Yields on U.S. government bonds reached 2011 lows as investors poured money into less risky investments. Greece's deepening political turmoil is causing fears that the country could default on its debt, causing widespread disruptions in global financial markets.
The yield on the two-year Treasury note went as low as 0.33 percent Thursday, and the yield on the 10-year note went as low as 2.88 percent. Both were lows for the year.
Bond yields fall and their prices rise when demand for lower-risk investments increases.
The price of the 10-year Treasury note rose 40.62 cents for every $100 invested late Thursday. The dip in price pushed the yield down to 2.92 percent from 2.97 percent late Wednesday.
Greek Prime Minister George Papandreou is facing down a party revolt over austerity measures demanded by international lenders.

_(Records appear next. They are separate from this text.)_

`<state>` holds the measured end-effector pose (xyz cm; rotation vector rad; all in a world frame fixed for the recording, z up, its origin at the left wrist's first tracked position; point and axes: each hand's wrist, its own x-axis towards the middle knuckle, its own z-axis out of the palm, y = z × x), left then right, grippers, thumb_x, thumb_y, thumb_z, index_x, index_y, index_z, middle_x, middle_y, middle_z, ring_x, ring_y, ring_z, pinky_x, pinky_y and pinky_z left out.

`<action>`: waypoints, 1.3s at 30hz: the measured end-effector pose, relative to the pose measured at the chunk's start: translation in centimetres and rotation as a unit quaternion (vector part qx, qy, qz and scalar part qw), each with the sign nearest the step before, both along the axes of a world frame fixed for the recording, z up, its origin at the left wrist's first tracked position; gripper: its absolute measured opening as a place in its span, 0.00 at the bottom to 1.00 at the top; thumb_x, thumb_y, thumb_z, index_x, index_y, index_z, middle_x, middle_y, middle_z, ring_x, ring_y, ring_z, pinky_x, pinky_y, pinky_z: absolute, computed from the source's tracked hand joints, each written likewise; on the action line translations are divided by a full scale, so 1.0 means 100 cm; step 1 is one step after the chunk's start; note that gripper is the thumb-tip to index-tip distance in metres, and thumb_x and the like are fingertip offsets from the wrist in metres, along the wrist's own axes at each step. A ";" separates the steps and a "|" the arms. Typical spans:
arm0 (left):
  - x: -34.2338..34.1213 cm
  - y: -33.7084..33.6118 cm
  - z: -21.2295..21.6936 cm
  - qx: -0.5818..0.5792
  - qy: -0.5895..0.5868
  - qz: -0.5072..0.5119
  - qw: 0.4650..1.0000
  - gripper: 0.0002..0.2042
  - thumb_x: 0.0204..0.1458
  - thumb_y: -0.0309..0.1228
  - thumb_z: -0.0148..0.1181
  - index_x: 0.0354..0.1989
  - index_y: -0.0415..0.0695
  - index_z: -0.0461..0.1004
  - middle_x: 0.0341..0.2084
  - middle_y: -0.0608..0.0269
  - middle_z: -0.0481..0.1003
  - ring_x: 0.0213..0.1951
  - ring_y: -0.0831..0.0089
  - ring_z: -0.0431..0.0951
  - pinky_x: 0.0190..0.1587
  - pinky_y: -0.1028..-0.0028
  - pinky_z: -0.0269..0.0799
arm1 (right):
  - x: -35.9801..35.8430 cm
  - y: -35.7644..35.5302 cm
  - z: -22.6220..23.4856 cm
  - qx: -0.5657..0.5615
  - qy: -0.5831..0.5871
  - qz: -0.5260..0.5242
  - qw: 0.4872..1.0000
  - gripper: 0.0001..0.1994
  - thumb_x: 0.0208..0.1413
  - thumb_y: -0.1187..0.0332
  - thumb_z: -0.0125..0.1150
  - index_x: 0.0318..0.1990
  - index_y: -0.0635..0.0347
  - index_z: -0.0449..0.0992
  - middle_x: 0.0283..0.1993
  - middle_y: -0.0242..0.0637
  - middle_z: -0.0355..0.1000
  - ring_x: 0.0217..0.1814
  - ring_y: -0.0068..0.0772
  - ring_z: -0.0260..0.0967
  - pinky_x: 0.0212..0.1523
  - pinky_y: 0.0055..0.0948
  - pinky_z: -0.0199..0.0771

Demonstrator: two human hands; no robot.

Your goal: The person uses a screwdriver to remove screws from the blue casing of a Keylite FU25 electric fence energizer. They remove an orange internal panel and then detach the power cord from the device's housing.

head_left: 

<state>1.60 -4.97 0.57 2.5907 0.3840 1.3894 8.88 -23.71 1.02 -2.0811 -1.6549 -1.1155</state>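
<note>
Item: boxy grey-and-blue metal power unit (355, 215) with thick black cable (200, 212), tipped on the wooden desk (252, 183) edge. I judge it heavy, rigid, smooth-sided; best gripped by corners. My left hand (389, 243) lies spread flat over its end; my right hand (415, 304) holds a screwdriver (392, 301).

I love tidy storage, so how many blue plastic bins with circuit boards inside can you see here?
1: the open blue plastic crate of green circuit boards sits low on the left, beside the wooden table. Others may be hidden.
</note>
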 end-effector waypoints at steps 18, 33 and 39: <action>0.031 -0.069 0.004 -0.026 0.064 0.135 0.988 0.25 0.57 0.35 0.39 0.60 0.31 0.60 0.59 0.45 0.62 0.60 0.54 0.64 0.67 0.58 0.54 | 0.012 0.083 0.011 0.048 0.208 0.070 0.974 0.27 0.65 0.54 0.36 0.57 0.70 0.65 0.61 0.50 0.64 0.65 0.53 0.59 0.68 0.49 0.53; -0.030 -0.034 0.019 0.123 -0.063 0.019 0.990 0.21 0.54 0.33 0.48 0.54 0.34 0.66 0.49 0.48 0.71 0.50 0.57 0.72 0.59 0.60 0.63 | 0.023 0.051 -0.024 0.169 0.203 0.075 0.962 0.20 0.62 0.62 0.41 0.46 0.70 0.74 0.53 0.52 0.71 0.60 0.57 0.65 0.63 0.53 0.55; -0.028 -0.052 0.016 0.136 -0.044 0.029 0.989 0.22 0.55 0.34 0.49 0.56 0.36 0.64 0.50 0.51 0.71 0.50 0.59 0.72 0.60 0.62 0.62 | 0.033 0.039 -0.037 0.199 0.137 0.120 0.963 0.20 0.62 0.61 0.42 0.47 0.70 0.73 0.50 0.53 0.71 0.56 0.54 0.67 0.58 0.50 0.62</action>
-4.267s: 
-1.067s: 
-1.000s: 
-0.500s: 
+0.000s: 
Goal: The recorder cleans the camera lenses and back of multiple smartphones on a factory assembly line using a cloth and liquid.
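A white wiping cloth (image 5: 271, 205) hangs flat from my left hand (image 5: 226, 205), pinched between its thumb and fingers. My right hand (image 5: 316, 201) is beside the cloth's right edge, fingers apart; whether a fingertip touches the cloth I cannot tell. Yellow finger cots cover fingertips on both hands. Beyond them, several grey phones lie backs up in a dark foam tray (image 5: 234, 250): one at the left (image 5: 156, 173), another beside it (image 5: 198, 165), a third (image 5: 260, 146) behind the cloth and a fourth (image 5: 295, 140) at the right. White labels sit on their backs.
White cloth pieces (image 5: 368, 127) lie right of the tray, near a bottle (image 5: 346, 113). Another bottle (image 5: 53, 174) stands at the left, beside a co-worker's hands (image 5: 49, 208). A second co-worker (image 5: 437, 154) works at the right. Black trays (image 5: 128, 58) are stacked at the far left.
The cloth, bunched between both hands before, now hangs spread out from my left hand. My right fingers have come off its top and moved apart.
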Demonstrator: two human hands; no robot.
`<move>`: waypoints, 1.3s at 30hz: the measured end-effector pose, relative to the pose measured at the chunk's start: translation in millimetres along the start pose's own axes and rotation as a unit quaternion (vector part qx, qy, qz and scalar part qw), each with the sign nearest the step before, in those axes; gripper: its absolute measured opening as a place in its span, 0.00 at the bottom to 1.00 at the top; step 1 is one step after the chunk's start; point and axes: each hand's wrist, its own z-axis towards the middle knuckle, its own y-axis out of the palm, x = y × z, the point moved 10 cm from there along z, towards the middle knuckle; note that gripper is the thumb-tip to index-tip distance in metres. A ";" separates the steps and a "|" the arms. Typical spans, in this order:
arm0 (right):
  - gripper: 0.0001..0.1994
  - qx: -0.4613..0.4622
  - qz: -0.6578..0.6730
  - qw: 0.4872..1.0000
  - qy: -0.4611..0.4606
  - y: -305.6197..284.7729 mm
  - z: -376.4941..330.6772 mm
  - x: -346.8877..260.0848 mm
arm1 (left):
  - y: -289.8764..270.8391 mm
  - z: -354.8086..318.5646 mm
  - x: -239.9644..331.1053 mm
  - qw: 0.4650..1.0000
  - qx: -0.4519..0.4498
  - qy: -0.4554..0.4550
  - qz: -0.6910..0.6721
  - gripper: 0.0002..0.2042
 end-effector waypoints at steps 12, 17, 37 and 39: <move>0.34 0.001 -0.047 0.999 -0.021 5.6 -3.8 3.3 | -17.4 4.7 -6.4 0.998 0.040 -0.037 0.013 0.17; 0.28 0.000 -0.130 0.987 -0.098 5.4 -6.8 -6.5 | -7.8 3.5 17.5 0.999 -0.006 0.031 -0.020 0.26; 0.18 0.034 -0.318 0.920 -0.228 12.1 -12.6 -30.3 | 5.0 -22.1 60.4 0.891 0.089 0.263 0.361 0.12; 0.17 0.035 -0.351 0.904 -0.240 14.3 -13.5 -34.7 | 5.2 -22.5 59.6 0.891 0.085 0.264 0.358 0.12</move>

If the measures fail and Greece defaults, it could undermine confidence in the debt of other European countries and send the value of the euro currency plunging.
"With Greece, the problem seems to be compounding," said Kim Rupert, managing director of fixed income at Action Economics. "Also, U.S. economic activity has been slowing down in the first half of the year."
A series of weak manufacturing reports and also other economic indicators has led analysts to trim their expectations for the pace of the economic recovery this year.
The 30-year bond rose 40.62 cents, sending its yield down to 4.17 percent from 4.20 percent. The yield on the two-year Treasury note was unchanged from late Wednesday at 0.38 percent.
The three-month Treasury bill paid a yield of 0.03 percent, at a discount of 0.04 percent.